Incongruity between civil and criminal procedure does not, of course, necessarily mean that a criminal procedure is unconstitutional. Criminal defendants enjoy protections that civil defendants do not—particularly the right to counsel, the beyond-reasonable-doubt burden, and the prosecution’s inability to appeal a jury verdict of acquittal. In Kaley, Justice Kagan was careful to point out that Congress could amend the statute to give a defendant an opportunity to contest the freeze order. Chief Justice Roberts thought such a statutory reform unlikely, but we do live in a time when, for instance, true bipartisan sentencing reform appears possible.

As others have pointed out (see links below), the result in Kaley depended largely on how the question was framed.

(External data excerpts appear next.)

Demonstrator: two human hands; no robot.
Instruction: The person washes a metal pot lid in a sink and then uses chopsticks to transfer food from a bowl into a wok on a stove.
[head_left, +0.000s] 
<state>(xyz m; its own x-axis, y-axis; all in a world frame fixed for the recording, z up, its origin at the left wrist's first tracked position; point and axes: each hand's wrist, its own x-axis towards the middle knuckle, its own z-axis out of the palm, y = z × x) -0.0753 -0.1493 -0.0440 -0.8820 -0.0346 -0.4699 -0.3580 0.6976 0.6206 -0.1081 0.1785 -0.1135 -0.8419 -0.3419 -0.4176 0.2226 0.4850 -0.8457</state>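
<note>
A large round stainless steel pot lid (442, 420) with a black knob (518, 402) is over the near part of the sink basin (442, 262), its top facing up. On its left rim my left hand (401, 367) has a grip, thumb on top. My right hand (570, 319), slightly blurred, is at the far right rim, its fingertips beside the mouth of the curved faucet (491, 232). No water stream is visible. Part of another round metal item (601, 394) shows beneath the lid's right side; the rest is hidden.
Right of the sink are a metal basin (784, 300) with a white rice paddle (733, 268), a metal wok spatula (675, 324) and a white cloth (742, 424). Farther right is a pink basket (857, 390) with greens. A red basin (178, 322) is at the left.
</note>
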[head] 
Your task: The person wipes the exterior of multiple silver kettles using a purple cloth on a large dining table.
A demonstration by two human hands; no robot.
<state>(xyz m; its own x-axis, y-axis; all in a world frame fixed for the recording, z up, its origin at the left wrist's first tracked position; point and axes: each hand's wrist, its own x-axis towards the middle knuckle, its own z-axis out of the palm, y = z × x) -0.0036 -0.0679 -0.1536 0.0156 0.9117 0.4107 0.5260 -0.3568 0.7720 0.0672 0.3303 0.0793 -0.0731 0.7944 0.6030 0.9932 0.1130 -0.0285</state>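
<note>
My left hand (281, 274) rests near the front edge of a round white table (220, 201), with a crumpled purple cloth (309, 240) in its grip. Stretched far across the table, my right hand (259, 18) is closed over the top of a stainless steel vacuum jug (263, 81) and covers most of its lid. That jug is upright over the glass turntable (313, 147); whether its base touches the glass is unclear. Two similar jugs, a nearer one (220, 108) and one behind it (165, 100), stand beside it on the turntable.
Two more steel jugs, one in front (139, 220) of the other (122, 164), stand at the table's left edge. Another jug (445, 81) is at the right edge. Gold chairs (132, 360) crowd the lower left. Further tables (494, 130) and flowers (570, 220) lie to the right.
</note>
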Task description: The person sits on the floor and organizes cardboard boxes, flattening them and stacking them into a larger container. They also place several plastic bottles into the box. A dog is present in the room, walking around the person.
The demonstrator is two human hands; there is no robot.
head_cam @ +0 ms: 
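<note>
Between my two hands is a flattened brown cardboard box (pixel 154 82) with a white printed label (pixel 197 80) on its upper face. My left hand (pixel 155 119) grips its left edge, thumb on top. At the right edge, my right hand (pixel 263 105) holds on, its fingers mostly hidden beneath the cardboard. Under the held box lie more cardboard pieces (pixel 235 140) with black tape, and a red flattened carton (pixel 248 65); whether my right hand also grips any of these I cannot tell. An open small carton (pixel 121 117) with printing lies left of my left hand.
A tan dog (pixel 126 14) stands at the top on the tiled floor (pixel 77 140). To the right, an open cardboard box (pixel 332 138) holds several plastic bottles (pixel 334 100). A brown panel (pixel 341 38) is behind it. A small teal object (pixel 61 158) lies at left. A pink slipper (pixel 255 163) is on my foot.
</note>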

Justice Kagan, the former law professor, framed Kaley as a Fifth Amendment question of the historic function of the grand jury. Chief Justice Roberts framed Kaley as a Sixth Amendment question of the right to choose one’s own counsel at the hour of greatest need. Whether you agree with Justice Kagan or the Chief Justice, the dueling opinions illustrate the different backgrounds of two first-class legal minds.